Le depressione della produzione industriale frena l’economia tedesca. Il governo di Berlino ha dimezzato le stime di crescita della Germania allo 0,5% per il 2019. Si tratta dell’ennesima revisione al ribasso rispetto al +2,1% previsto l’anno scorso. Un taglio già previsto dal bollettino mensile della Bundesbank, la banca centrale tedesca, che martedì aveva avvertito di come nonostante la moderata accelerazione dell’economia nel primo trimestre, gli ordini manifatturieri sono “letteralmente collassati” e il clima di fiducia è “significativamente peggiorato” nell’industria. “L’attuale fase di debolezza deve darci la sveglia“, ha commentato il ministro dell’Economia, Peter Altmaier (Cdu), restando comunque ottimista: “La buona notizia è che supereremo questa fase di debolezza in futuro”. Per il 2020 la crescita è stimata a +1,5%.

Tuttavia, fa notare ironicamente il quotidiano economico Handelsblatt, Altmaier non è nuovo a previsione ottimistiche poi rivelatesi sbagliate.

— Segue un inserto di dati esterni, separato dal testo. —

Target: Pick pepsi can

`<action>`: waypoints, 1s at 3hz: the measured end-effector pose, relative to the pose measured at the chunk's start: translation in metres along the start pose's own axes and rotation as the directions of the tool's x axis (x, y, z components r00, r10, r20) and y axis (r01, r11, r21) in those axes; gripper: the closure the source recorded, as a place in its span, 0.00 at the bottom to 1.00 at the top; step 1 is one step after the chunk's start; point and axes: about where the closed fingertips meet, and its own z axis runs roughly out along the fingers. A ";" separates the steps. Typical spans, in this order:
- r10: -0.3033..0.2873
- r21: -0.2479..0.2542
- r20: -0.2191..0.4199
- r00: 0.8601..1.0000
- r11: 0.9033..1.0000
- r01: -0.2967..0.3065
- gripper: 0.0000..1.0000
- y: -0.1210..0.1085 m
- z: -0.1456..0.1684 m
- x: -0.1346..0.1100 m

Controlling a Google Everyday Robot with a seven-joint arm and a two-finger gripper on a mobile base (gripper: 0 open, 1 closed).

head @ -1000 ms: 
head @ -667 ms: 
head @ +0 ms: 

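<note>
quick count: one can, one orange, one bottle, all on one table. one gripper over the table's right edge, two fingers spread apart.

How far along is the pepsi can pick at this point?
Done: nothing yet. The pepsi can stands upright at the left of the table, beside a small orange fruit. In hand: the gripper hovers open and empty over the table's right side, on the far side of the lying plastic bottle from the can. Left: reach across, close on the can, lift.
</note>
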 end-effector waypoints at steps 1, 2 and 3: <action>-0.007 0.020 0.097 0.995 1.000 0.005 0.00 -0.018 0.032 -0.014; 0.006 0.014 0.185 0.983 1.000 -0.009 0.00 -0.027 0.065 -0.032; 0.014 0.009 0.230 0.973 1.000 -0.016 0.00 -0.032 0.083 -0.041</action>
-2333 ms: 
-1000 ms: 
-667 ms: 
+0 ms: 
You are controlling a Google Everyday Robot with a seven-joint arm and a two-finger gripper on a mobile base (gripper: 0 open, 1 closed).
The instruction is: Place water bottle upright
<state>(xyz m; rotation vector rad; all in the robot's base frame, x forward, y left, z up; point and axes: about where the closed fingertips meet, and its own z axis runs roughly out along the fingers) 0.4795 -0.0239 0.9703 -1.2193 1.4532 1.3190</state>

Per esempio, un anno fa in un’intervista annunciò che riteneva possibile che l’economia tedesca potesse “continuare per almeno 15 o 20 anni” un percorso di crescita dal 2 al 2,5 percento. Da allora le stime del governo per il 2019 sono state gradualmente abbassate fino a una previsione del +1% per il Pil 2019, ora nuovamente dimezzata.

Il ministro Altmaier propone la sua ricetta: sgravi fiscali per le imprese. La sua visione positiva deriva però soprattutto da quello che avviene al di fuori della Germania, in particolare in Cina. L’economia di Pechino è cresciuta nel primo trimestre del 6,4% rispetto allo stesso periodo dell’anno scorso: una ripresa che dovrebbe avvantaggiare l’economia tedesca che esporta molto in Cina ed è fortemente coinvolta nel mercato cinese.

Gli aspetti critici però sono altrettanti, scrive il Frankfurter Allgemeine Zeitung: a partire ovviamente dalla Brexit che sta mettendo a dura prova tutta l’eurozona, con molte aziende riluttanti a investire. C’è poi la guerra commerciale tra Stati Uniti e Cina:  un fallimento degli attuali colloqui e una successiva nuova escalation delle tariffe avrebbe probabilmente gravi effetti negativi, ha avvertito l’Ocse.